One friend, like me, has very little family or contact with the family she has left, invited me to travel to West Texas and join her father, 92, and her for the holiday.

This was such a good idea. I love it when she shares her father. She did this last Father's day as well. He is sharp as a tack, independent and as healthy as any retired WWII pilot his age. He has stopped driving and when he loses his hearing aid it is like watching Laura and Hardy, for those of us from that era, when father and daughter attempt to converse. Sometimes I think he likes pushing her buttons, sometimes I think they are just too much alike. The Jury's out on that one.

Being let into a part of someone's very private life, like this, is such a gift for those of us who tend to peek into our rearview mirrors a little too much at the life that passed us by.

There was the expected holiday dispute about what time to go eat, since we were not going to cook for three. He said mid morning, she said too early, I could have eaten both times but was a passenger so I only observed.

When we finally made it to the resteraunt, the line was out the door and into the parking lot. I am 30+ years younger than Jack and I could not have stood in that line.

Not too discouraged, the father and daughter talked (argued) about where to try and how to get there, which road was best, the fastest, the closest. We ended up in a tiny town near theirs at a small truck stop. It was tiny when one thinks of the major names, such as the supersized truckstops, that line highways coast to coast.

This small truckstop had a buffet that tasted so good I thought angels came down and cooked for us, also I was really hungry so that canned cranberry sause was tasty! We loaded up our plates in a short, fast moving line around the food, like a well choregraphed dance.

It was only after I sat and began to look around that I realized there were many "Larry the Cable Guy" look alikes with sleeves ripped off flannel button up shirts and the waitresses were right out of the 50's, many may have been born in the 50's. Almost half the patrons had ink peaking out at us the other half were like us, older with no children. There were only a few children, most were working, getting from A to B and there were some like us, looking for a good meal and all of us seemed to be enjoying life.

I took in the smell of turkey and cigarettes and realized, it was perfect. Women came in after just waking, not even bothering to brush their hair and as I looked beside us, the ladies were in their Sunday best. A perfectly eclectic truckstop Thanksgiving!

That day I could not have been more at home, more at peace with where I found myself and more at ease with where life sat me down and said, "Breath, relax, enjoy, and accept the love offered by caring friends."

Wednesday, November 21, 2012

Another Holiday, More Life Change

Although in recent holidays past I had little contact with my mother, I knew she was alive, or I guessed she was alive, and that gave me some comfort.

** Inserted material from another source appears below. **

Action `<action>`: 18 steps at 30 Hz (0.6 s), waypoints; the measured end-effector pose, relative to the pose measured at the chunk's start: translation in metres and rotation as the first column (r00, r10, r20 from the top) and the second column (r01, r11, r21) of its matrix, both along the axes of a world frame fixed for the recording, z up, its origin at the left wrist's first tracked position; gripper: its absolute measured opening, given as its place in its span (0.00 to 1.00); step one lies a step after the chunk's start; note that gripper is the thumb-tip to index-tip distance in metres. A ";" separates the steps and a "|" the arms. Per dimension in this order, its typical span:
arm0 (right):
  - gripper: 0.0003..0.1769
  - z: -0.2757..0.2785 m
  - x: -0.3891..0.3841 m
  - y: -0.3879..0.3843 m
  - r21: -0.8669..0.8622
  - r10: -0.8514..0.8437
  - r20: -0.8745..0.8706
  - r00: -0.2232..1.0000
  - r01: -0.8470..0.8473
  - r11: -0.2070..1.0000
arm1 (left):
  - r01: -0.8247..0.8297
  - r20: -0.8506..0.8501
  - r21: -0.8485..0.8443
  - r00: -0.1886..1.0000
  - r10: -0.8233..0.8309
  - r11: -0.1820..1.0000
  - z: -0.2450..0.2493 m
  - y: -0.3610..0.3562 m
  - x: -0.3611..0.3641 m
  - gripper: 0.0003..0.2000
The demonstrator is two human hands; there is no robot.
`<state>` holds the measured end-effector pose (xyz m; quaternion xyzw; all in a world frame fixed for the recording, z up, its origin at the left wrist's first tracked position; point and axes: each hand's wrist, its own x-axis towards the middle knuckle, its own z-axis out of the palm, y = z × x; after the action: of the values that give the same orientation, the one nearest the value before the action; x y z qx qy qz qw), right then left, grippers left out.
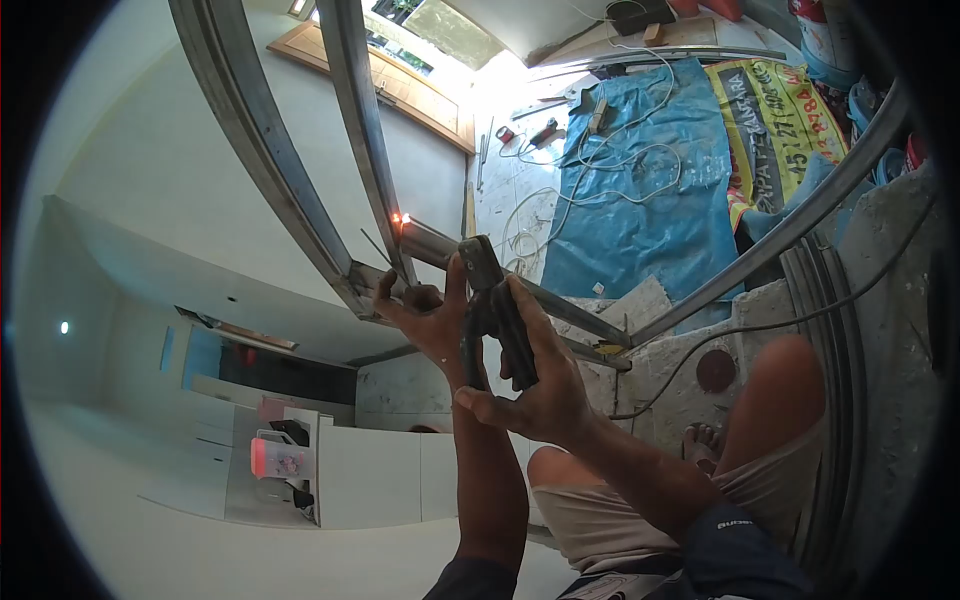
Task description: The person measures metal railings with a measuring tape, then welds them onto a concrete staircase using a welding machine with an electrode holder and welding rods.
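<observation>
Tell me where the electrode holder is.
Head view, centre: the electrode holder is gripped in the right hand, beside the left hand, just below the glowing weld spot.

Two metal rails [300, 170] run from the far left down to a joint [385, 285] at the centre, and the left hand [425, 320] lies against it. Just right of it, the right hand [535, 395] holds a welding clamp [492, 305]. Farther off, a tarp [640, 210] lies on the floor with cables [610, 160] on it and a banner [785, 125] to its right.
</observation>
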<state>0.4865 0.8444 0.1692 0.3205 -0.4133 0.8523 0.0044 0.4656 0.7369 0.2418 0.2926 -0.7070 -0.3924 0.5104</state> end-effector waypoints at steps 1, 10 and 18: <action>0.69 0.000 0.000 -0.001 -0.003 -0.006 -0.004 1.000 0.006 1.000 | -0.012 0.003 -0.013 1.000 0.012 1.000 -0.002 -0.003 0.000 0.41; 0.69 0.001 -0.002 0.001 0.031 0.027 0.006 1.000 -0.028 0.999 | 0.014 -0.020 -0.046 1.000 -0.015 0.999 -0.003 0.000 0.000 0.38; 0.70 0.003 0.000 0.003 0.056 0.018 -0.010 1.000 -0.018 0.998 | 0.014 -0.042 -0.193 0.999 -0.023 0.981 -0.013 -0.023 -0.001 0.30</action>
<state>0.4863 0.8474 0.1723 0.3287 -0.4339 0.8388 -0.0099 0.4642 0.7141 0.2283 0.2265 -0.7331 -0.3331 0.5480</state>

I always assumed everyone's life was like mine, full of the roller coaster rides of pain, joy, disappointments and celebrations. As I talked about my life to friends, I was always amazed that they rarely had the same sort of life. Some had similar challenges, all had their own hurdles to jump, but the jaws on their desks were a clue that maybe my life stories were either more forth coming and I needed a better filter when I shared or maybe my life really was a bit more crazy than most.

The past several Thanksgivings I have spent alone, mostly by choice.

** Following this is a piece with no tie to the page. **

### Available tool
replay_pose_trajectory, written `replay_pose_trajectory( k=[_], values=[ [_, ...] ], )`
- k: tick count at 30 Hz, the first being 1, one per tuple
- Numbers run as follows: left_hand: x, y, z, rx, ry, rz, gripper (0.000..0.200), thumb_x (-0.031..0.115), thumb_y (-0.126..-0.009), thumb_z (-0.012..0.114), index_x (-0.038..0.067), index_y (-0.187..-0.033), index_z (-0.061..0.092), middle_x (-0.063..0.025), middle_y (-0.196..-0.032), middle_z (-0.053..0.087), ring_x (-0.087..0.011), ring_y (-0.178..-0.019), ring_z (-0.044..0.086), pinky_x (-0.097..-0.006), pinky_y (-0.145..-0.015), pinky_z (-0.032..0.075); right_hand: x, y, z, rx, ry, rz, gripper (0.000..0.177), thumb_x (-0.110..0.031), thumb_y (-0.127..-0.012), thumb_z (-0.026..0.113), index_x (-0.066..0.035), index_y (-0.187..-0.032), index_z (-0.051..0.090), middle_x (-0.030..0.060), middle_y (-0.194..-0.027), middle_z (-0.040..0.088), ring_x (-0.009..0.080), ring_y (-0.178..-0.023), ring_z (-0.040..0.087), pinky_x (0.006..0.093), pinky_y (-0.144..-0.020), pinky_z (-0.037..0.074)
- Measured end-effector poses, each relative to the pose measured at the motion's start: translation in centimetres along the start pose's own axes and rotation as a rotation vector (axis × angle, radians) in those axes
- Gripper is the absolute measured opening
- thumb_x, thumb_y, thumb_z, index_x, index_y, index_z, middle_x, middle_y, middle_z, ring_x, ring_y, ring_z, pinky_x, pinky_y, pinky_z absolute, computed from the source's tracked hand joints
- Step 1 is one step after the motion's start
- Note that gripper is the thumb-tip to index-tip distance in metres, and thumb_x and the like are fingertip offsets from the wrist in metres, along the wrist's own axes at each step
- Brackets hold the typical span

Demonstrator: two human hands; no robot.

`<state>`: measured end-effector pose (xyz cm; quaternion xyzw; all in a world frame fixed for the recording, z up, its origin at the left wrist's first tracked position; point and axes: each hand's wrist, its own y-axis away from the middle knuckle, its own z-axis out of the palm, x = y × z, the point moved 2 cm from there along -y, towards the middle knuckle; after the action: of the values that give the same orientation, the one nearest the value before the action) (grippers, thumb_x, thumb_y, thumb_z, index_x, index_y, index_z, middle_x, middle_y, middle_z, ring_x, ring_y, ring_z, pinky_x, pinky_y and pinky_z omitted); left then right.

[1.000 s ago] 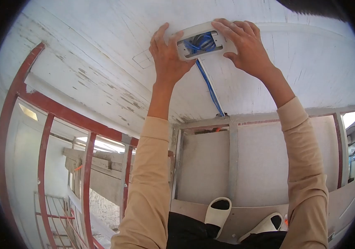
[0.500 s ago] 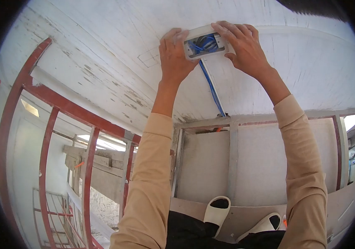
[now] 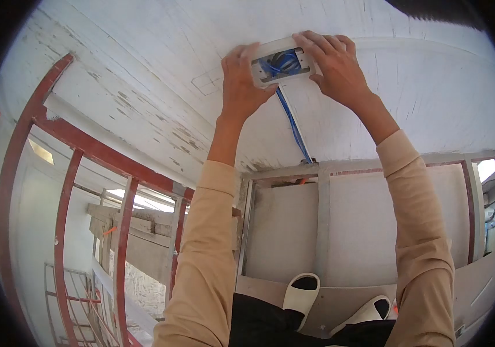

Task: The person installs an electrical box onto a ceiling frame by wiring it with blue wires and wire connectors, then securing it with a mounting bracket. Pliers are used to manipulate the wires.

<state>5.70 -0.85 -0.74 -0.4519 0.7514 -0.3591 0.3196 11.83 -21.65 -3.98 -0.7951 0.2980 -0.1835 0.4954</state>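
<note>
A white rectangular electrical box (image 3: 285,80) lies against the white board surface, its open face toward me. Coiled blue wires (image 3: 285,62) and some darker ones fill its inside. My left hand (image 3: 240,84) grips the left end, thumb at the lower edge and fingers over the top corner. Around the right end, my right hand (image 3: 337,69) is closed, with fingertips on the top edge and the thumb by the lower right corner. From beneath the box, a run of blue wire (image 3: 295,124) leads along a narrow white strip to a hole near the frame.
Red metal bars (image 3: 65,231) form a frame on the left, with wooden planks (image 3: 137,222) beyond. Below are a grey metal frame post (image 3: 324,225) and pale panels (image 3: 363,225). My feet in white slippers (image 3: 302,301) are at the bottom. Pencil lines mark the board left of the box.
Both hands and the box have shifted very slightly to the left in view. The grip on the box looks the same.
</note>
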Motion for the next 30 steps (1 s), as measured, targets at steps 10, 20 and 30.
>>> replay_pose_trajectory(
  k=[10,20,30],
  values=[
    [0.8,-0.2,0.7,-0.001,-0.111,-0.092,0.096,0.017,-0.054,0.095,0.013,-0.138,0.047,-0.0112,-0.134,0.045,-0.0359,-0.124,0.043,-0.0464,-0.096,0.051,-0.5,-0.3,1.0,0.018,0.102,0.017,0.077,0.003,-0.078,0.072,-0.021,-0.146,0.045,0.0029,-0.144,0.052,0.0266,-0.128,0.052,0.0509,-0.113,0.031],
    [1.1,0.3,-1.5,-0.097,0.034,-0.015,0.109,0.016,-0.057,0.094,0.014,-0.148,0.034,-0.0124,-0.142,0.043,-0.0367,-0.126,0.044,-0.0477,-0.106,0.045,-0.2,0.0,0.4,0.011,0.048,0.001,0.07,0.003,-0.08,0.069,-0.019,-0.143,0.047,0.0034,-0.145,0.052,0.0258,-0.128,0.053,0.0509,-0.113,0.031],
    [-2.5,3.6,-2.6,-0.102,0.64,-0.511,0.072,0.038,-0.082,0.081,0.009,-0.14,0.05,-0.0142,-0.139,0.05,-0.0271,-0.126,0.05,-0.0412,-0.098,0.049,0.2,0.6,-0.7,0.045,0.027,-0.193,0.072,0.007,-0.079,0.066,-0.019,-0.143,0.045,0.0011,-0.149,0.05,0.0256,-0.127,0.053,0.0494,-0.113,0.031]
  ],
)
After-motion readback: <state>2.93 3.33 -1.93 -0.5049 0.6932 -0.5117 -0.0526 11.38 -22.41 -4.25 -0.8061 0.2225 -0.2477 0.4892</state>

I had invitations to go to other families meals but it seemed an invasion on their traditions. They made their memories long before they met me and with my baggage, I didn't want to insert the memory of that "poor lonely lady" into their tradtion. Even without saying a word, just a smile and "thank you for inviting me", the very fact I was there alone indicated a problems in my current family life. This didn't belong in a happy family situation.

It made more sense to me to send my little guy with his dad, who has lots of family that gathers for the Thanksgiving Feast, to make memories like I had from my childhood.

I chose to sit with my snuggy, remote and TV dinner or go to a movie, imposing on no one. In Austin, the Alamo Draft House offeres Thanksgiving meals on real plates with real forks that clink all through the movie with offerings of the traditional feast. I decided this was going to be my new tradtion, as it usually was also my birthday celebration. It wasn't bad. It was actually kinda nice to sit with a group of other people, to my way of thinking, who were mostly alone like me, and share a meal in the dark with them while watching a B grade re-release.

This year, it feels like the last of my family that helped solidify the traditions from my childhood is gone.

Mom, although robbed of her memories by Alzheimer's almost a decade ago, played a huge role in my bigger than life recall of how I became the person I am today. Not so big of a life that I could brag about my accomplishments but I became a survivor, much like her. I have never given up and stage right holds my alternative plan if the current one fails.

This Thanksgiving will be spent with a friend and her 95 year old father. They will be my family this year. Separate, we would each be alone. The three of us a family we will make, at least this year. I may have a new memory each year and I have decided that is okay. There is nothing wrong with change, if I can embrass the changes. At my age, I better learn to embrass change or I will only be fighting with myself, Mother Nature is not going to lose this battle, never has, never will.

This year I am thankful God gave me the mother I had. If I had any other mother, I would be such a different person. Heaven forbid, I could have been boring!

A flip of the cosmic coin on whether I would be a better or worse person but not worth spending more than this sentence thinking about. For all the pain, all the joy, all the love, teaching me to never give up by example, for all the challenges offered by my mother, I am truly grateful and Mom, I love you, always and until forever.

Thursday, November 8, 2012

My Mom Died

Faithful readers. Thank you for not giving up on checking my site. I have gotten many private e-mail from you asking when is the next post.

It is on it's way but will have to come in it's own time.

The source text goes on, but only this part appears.